AIM OF THE TASK =>
Your task is to copy each line of the records that includes the string "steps".

Stored items from a collection:
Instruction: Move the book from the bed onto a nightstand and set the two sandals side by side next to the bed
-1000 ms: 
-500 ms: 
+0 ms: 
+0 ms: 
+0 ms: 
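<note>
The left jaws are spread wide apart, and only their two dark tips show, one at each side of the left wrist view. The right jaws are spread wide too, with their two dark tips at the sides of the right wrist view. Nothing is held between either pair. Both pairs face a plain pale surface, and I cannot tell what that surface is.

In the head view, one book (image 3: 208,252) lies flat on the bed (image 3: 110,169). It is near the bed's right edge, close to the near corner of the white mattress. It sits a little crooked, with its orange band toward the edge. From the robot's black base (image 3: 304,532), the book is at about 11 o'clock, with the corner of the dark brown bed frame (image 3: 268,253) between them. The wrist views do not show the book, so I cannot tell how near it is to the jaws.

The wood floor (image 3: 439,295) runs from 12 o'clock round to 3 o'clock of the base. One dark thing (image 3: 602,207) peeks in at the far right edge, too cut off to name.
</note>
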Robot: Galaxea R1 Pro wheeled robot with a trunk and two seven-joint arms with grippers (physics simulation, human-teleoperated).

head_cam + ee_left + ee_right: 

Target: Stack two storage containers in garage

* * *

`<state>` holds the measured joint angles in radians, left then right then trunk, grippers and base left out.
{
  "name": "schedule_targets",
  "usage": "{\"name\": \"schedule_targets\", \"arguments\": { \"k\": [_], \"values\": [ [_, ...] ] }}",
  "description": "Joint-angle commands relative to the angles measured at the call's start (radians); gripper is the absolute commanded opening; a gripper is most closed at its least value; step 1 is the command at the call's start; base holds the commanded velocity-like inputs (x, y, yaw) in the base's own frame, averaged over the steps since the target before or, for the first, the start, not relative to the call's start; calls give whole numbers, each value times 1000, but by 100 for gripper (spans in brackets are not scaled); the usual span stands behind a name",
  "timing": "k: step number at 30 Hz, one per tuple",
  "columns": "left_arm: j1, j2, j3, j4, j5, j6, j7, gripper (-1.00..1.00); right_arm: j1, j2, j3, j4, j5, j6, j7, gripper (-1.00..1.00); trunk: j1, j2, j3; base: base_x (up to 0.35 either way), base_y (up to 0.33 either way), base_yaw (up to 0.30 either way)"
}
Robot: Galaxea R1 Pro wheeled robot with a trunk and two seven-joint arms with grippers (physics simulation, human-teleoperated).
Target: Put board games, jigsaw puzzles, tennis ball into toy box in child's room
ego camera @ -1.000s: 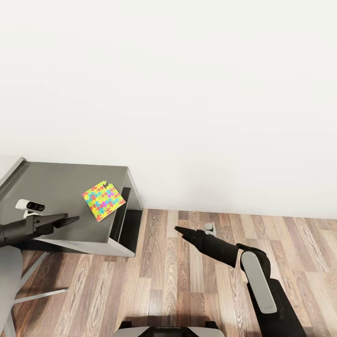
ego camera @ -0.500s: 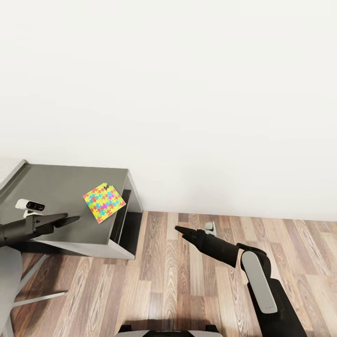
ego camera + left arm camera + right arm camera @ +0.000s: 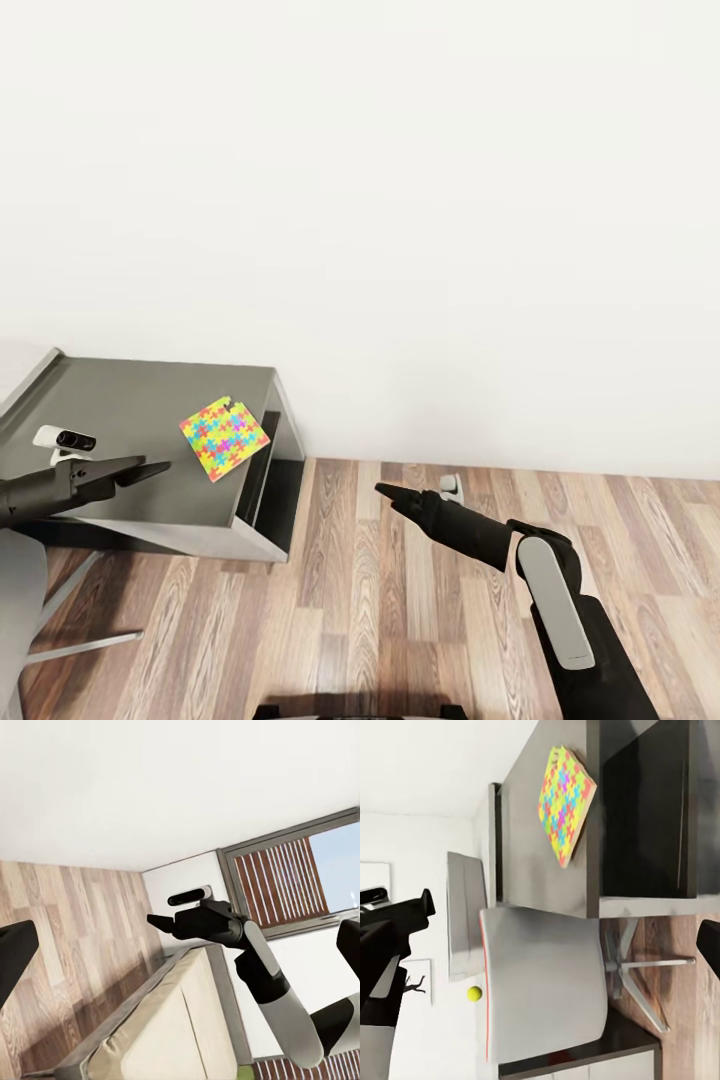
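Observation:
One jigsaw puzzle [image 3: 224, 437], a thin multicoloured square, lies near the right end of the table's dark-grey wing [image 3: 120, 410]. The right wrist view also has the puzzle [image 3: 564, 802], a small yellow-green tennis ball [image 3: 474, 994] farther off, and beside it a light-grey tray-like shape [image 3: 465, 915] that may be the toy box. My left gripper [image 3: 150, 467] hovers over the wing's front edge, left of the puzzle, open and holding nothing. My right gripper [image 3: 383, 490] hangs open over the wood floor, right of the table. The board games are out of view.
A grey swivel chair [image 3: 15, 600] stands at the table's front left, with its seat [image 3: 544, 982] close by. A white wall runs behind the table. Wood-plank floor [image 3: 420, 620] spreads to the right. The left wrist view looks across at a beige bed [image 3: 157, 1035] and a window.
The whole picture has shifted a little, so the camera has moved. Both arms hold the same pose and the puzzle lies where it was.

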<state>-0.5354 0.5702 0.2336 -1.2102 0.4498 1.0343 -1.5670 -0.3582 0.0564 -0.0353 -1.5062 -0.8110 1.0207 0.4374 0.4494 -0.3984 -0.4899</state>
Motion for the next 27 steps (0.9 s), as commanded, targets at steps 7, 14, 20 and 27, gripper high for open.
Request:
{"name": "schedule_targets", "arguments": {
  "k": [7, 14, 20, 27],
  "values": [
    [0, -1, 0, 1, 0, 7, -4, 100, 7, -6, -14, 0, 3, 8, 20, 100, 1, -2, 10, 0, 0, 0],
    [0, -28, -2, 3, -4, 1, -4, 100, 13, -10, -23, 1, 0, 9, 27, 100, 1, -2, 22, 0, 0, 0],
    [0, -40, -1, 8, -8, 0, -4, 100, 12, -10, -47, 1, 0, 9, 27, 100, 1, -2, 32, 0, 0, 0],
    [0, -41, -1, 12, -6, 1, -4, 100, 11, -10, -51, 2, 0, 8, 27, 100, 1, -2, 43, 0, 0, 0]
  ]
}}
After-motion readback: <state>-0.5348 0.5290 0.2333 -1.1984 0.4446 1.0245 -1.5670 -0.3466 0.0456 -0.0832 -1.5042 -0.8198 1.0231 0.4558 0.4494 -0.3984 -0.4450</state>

SOLUTION FOR THIS TASK =>
  "description": "Joint-angle commands relative to the angles measured at the call's start (radians); gripper is the absolute commanded opening; a gripper is most closed at its least value; step 1 is the command at the call's start; base holds the commanded velocity-like inputs (x, y, yaw) in the base's own frame, averaged over the steps since the target before or, for the first, the start, not relative to the call's start; calls give whole numbers, each value times 1000, but by 100 for gripper (spans in brackets are not scaled); the usual span stands behind a name",
Motion for the next 27 steps (0.9 s), as commanded, targets at steps 7, 14, 20 and 27, gripper high for open.

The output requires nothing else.